Opinião

Os precedentes judiciais de Direito Administrativo no STJ em 2018

Autores

  • Emerson Affonso da Costa Moura

    é advogado professor adjunto da Universidade Federal Rural do Rio de Janeiro (UFRRJ) doutor em Direito pela Universidade do Estado do Rio de Janeiro (Uerj) mestre em Direito Constitucional e especialista em Direito Administrativo pela Universidade Federal Fluminense (UFF). Líder dirigente do Observatório de Direito Administrativo (ODA) da UFRRJ.

  • Leonardo Pereira de Lima

    é advogado pós-graduando em Direito Público pela PUC Minas e pesquisador do Observatório de Direito Administrativo (ODA) da Universidade Federal Rural do Rio de Janeiro (UFRRJ).

9 de fevereiro de 2019, 5h53

No ano de 2018, diversos foram os temas de Direito Administrativo debatidos pelo Superior Tribunal de Justiça.

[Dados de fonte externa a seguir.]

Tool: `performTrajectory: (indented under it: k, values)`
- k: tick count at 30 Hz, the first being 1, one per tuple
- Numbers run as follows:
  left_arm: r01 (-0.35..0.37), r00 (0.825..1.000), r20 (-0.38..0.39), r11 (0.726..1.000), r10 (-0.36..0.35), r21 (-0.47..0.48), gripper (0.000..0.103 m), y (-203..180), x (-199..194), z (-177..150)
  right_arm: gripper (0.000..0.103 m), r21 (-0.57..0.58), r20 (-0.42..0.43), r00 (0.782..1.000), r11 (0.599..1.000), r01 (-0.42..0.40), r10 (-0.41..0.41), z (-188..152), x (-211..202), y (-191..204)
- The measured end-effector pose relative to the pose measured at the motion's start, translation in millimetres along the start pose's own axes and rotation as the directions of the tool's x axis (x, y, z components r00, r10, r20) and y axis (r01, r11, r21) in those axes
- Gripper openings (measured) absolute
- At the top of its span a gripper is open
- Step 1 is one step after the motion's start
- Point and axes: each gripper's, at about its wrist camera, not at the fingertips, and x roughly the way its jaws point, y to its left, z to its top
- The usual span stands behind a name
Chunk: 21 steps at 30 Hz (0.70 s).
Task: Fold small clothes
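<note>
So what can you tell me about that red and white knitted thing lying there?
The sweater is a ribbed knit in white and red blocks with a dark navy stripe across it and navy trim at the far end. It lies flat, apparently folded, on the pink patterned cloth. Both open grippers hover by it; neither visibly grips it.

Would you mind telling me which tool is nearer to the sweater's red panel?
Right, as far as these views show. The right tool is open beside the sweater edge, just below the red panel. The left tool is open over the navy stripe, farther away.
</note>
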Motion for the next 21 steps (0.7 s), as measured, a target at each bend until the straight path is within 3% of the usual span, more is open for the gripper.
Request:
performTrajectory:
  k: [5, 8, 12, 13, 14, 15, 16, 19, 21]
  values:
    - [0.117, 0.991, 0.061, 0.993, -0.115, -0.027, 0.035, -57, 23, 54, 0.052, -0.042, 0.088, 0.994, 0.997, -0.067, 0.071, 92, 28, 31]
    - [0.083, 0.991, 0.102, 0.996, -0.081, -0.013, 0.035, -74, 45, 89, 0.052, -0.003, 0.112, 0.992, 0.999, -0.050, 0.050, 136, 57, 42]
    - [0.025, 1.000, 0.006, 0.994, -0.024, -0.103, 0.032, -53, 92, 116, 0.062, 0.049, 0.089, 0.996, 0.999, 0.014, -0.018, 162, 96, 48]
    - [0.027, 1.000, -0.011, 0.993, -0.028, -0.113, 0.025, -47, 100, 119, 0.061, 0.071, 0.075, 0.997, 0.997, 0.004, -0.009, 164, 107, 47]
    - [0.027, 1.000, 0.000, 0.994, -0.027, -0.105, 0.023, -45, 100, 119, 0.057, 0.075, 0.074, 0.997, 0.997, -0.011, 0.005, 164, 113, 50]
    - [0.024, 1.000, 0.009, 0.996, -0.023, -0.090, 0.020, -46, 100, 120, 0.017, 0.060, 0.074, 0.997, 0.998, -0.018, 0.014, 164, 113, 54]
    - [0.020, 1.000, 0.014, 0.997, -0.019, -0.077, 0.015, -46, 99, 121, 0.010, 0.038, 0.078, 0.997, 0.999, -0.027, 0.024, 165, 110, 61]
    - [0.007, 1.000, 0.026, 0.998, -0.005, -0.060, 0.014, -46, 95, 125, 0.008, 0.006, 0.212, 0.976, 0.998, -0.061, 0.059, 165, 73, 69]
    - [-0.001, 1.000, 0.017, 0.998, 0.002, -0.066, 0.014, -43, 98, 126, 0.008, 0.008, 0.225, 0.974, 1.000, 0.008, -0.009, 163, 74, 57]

A corte não só apreciou processos que versavam sobre litígios individuais como também se debruçou sobre o julgamento de recursos especiais repetitivos, bem como editou súmulas para cristalizar o seu entendimento em relação a determinadas matérias[1].

Neste sentido, iniciamos a retrospectiva com quatro súmulas editadas pela corte no ano de 2018. Na Súmula 619, fixou-se que “a ocupação indevida de bem público configura mera detenção, de natureza precária, insuscetível de retenção ou indenização por acessões e benfeitorias”. Na Súmula 615, determinou-se que “não pode ocorrer ou permanecer a inscrição do município em cadastros restritivos fundada em irregularidades na gestão anterior quando, na gestão sucessora, são tomadas as providências cabíveis à reparação dos danos eventualmente cometidos”. Na Súmula 611, que devidamente motivada e com amparo em investigação ou sindicância, é permitida a instauração de processo administrativo disciplinar com base em denúncia anônima, em face do poder-dever de autotutela imposto à Administração”. Por fim, na Súmula 628 veiculou-se a tese que “a teoria da encampação é aplicada no mandado de segurança quando presentes, cumulativamente, os seguintes requisitos: a) existência de vínculo hierárquico entre a autoridade que prestou informações e a que ordenou a prática do ato impugnado; b) manifestação a respeito do mérito nas informações prestadas; e c) ausência de modificação de competência estabelecida na Constituição Federal”.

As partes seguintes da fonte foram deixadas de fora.